### TASK REQUIREMENTS
Write out exactly, and only, the lines from the one containing "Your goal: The" through the last line of the listing below.

### RAW DATA

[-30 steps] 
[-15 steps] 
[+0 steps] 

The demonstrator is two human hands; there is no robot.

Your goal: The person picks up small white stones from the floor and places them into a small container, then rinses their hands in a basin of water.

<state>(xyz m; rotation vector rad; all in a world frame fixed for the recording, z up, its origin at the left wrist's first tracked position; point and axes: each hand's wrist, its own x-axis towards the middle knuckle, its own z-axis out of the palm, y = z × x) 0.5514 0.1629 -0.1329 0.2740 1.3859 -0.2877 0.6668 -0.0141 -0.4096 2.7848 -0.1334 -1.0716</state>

### SOLUTION
Your goal: The person picks up small white stones from the floor and places them into a small container, then rinses their hands in a basin of water.

<state>(xyz m; rotation vector rad; all in a world frame fixed for the recording, z up, its origin at the left wrist's first tracked position; point and axes: each hand's wrist, its own x-axis towards the middle knuckle, its own z-axis out of the palm, y = z × x) 0.5514 0.1629 -0.1329 0.2740 1.3859 -0.2877 0.6668 -0.0141 -0.4096 2.7848 -0.1334 -1.0716</state>

This completes the output.